TRIBUNNEWS.COM - Suasana asri langsung terasa ketika berkunjung ke galeri dan Rumah Produksi Batik Tulis Giri Wastra Pura (GWP) di Desa Girilayu, Matesih, Karanganyar, Jawa Tengah.
Rimbunnya pohon menghalangi sinar matahari sehingga suasana terasa sejuk meski jarum jam menunjukkan pukul satu siang.
Di teras rumah, empat wanita sibuk menorehkan lilin menggunakan canting ke kain mori.
Lilin panas berwarna cokelat keemasan dijerang di atas wajan kecil, diambil menggunakan canting lalu ditorehkan ke pola di atas kain.

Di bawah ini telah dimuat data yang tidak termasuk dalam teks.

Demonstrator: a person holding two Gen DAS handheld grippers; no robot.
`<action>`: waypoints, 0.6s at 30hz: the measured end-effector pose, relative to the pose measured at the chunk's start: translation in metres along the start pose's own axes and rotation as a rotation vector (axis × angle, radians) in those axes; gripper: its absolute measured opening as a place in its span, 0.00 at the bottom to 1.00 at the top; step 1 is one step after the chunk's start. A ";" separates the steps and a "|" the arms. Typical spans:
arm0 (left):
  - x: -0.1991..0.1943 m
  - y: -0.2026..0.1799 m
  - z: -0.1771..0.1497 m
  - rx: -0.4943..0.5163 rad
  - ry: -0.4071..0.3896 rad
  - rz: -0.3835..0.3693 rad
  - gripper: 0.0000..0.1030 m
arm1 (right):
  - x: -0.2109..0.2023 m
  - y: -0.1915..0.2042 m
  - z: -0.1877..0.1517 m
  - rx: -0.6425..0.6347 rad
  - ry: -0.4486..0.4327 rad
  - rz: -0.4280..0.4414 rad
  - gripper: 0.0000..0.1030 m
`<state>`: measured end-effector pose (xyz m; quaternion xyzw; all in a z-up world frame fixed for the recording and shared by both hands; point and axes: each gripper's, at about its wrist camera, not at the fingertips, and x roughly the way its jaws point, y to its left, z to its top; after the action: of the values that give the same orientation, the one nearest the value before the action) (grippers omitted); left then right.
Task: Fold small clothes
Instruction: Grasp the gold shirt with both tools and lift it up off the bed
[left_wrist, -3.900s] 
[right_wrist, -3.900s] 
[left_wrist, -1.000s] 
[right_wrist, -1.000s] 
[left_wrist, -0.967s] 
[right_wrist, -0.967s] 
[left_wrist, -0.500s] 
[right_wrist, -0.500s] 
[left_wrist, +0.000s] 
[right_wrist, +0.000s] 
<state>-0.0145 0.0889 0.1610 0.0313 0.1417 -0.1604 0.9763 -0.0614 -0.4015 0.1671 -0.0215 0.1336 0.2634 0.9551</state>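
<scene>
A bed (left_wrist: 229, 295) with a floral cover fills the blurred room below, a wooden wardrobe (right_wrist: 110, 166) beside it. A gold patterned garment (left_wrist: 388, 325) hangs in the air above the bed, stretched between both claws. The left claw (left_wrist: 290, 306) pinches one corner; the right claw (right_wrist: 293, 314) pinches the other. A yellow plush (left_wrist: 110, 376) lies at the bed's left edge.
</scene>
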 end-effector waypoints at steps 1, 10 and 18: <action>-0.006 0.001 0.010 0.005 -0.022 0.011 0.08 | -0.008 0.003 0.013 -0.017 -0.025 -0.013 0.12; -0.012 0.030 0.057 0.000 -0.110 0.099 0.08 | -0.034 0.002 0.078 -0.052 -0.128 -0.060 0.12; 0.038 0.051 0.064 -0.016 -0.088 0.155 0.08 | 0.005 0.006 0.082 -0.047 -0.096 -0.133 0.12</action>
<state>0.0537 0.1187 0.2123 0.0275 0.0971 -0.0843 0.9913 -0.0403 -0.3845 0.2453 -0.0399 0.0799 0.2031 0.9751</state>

“Goresan di sini bisa lebih halus, karena udara di sini dingin,” kata Partinah, Ketua Kelompok Batik Tulis GWP, Selasa, 23 April 2024.
Udara yang dingin, lanjutnya, bisa membuat malam atau lilin lebih mudah menempel di kain dengan bentuk garis tipis.

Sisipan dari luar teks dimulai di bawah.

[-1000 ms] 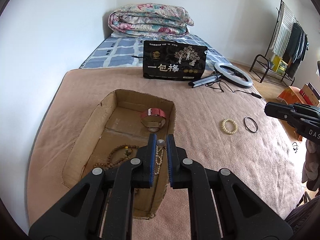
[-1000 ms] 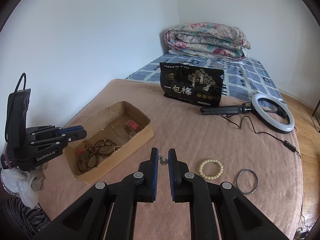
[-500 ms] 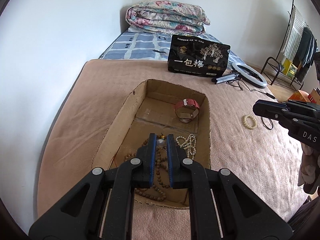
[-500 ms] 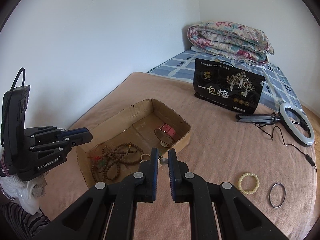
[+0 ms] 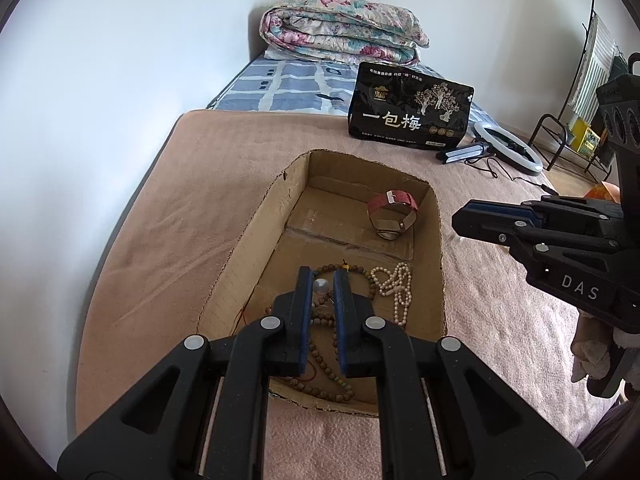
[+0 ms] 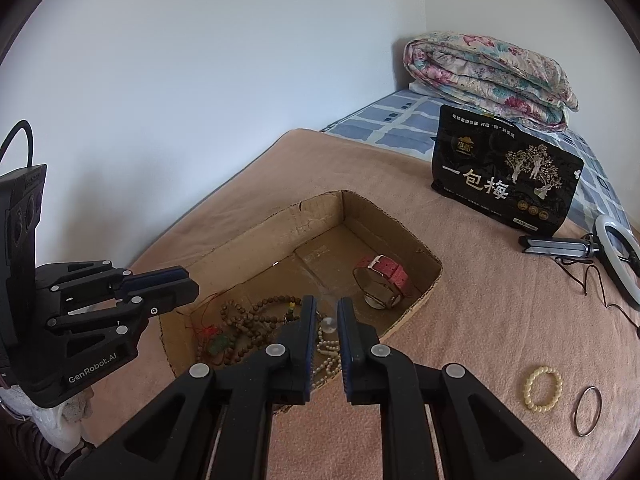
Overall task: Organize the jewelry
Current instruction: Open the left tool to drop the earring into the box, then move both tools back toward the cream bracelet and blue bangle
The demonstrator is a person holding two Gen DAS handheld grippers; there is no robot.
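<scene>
An open cardboard box (image 5: 256, 224) (image 6: 384, 216) lies on the pink blanket. It holds a red-strapped watch (image 5: 394, 208) (image 6: 384, 276), brown bead strands (image 5: 328, 372) (image 6: 248, 320) and a pearl necklace (image 5: 396, 288) (image 6: 328, 360). My left gripper (image 5: 322, 280) (image 6: 191, 285) hangs shut over the box's near end. My right gripper (image 6: 326, 308) (image 5: 458, 222) is above the box's right wall and the pearls. Its jaws are opening, and the pads press on nothing. A small clear round thing shows between each gripper's tips, clear of the pads. A cream bead bracelet (image 6: 543, 389) and a dark bangle (image 6: 576, 412) lie on the blanket at the right.
A black snack bag (image 5: 412, 116) (image 6: 508, 184) stands behind the box. A ring light (image 5: 508, 148) (image 6: 616, 256) with its cable lies beside the bag. A folded quilt (image 5: 344, 32) sits at the bed's head. A white wall runs along the left, and a clothes rack (image 5: 588, 80) stands far right.
The right gripper has moved left from the open blanket to the box, and its jaws have parted slightly. The left gripper has shifted over the box's near end and stays shut.
</scene>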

“Terkenalnya batik tulis sini memang alusan, karena coretan malam bisa tipis,” kata dia.
Partinah menunjukkan beberapa motif yang terus dijaga kelestariannya sebagai ciri khas Batik Girilayu, yakni motif monumen Tri Dharma, Motif Manggis, dan Motif Durian.

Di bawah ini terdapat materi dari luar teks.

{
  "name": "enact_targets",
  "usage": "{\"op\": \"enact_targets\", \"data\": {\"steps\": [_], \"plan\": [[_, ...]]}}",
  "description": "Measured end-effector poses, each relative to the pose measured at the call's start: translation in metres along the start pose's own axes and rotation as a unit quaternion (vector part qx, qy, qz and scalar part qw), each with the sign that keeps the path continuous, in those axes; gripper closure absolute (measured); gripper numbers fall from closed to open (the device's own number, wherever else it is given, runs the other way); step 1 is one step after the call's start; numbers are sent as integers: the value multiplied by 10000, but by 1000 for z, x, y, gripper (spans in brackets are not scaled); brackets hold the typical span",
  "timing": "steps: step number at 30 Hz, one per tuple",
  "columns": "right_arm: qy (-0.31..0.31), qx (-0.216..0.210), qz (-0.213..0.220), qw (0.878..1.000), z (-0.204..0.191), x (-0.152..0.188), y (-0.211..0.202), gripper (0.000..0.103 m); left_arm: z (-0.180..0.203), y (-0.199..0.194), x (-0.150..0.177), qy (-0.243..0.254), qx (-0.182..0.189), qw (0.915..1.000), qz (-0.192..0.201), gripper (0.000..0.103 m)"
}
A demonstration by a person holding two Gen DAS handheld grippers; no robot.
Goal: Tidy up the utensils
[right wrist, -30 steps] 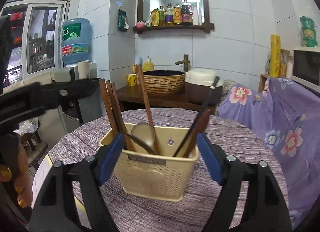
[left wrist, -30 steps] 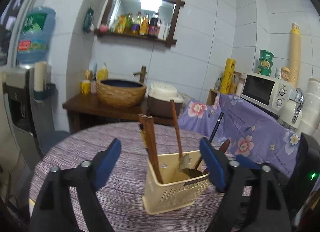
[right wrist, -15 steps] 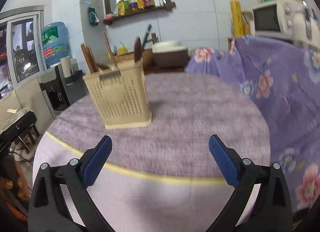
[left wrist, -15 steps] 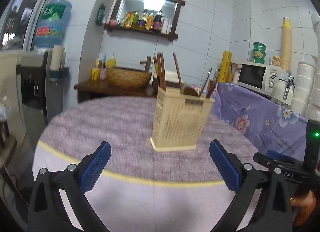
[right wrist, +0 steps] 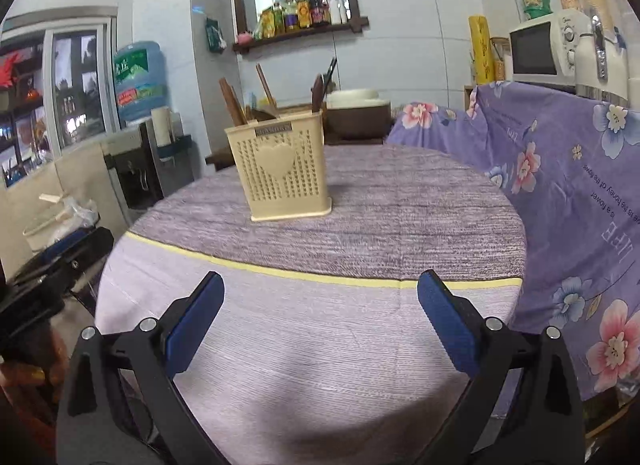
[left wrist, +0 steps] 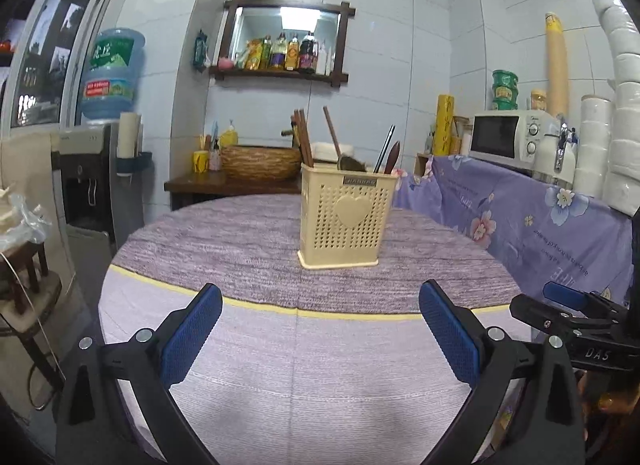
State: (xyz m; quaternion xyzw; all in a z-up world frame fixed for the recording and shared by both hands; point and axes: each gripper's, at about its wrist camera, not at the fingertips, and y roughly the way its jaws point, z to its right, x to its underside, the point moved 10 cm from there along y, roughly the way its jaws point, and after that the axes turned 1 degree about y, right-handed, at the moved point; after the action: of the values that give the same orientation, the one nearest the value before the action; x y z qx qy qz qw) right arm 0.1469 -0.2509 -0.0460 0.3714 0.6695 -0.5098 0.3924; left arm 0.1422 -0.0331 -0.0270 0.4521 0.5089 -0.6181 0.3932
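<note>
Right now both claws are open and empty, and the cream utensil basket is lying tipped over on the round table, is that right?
Not quite. The basket stands upright on the table, with chopsticks and other utensils sticking up out of it; both wrist views show this. The rest holds: the left claw and right claw are open and empty.

Cream utensil basket point(left wrist: 346, 221): matt moulded plastic, walls perforated, a smooth raised heart on the front. Inside it, dark wooden chopsticks point(left wrist: 302, 137) with a dull sheen, and a spoon point(left wrist: 350, 163) whose bowl looks like brushed metal, hard to be sure from here. The desk point(left wrist: 248, 233) wears woven purple cloth, coarse and matt. Left hand-held gripper point(left wrist: 320, 323): black matt plastic, textured blue pads point(left wrist: 192, 339), shiny metal rivets. Far wall point(left wrist: 380, 65): glossy white tile.
</note>
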Motion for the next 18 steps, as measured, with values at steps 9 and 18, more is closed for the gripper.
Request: {"op": "enact_targets", "data": {"steps": [9,18], "plan": [[-279,42,286,9992,-17,-4,-21,6,3,-18,6,84,-37,10000,-3,5],[-350,-26,355,9988,-21,-4,-26,6,-1,-23,4,47,-91,9999,46,5]]}}
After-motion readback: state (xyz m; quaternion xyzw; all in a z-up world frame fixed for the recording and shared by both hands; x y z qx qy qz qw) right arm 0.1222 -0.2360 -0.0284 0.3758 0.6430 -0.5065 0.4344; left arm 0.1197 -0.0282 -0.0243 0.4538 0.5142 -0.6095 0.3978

Tiga motif tersebut menjadi ciri khas batik tulis dari Desa Girilayu, Matesih, Karanganyar sejak beratus tahun silam.
Proses pembuatan batik tulis yang dilakukan di kelompok GWP juga menggunakan bahan alami.
“Untuk pewarnaan kami menggunakan bahan alami, ada kayu secang, daun indigo, dari dulu memang pakai yang alami,” kata dia.
Batik Girilayu memang sudah eksis sejak sebelum Indonesia merdeka, tak heran jika penggunaan bahan alami jadi pilihan utama.
“Kalau dulu kan belum ada yang sintetis atau buatan kimia, jadi diajari sama mbah ya pakai secang, pakai ketapang, pakai indigo,” terangnya.
Penggunaan bahan alami terus dilestarikan Partinah bersama Kelompok Batik Tulis GWP hingga kini.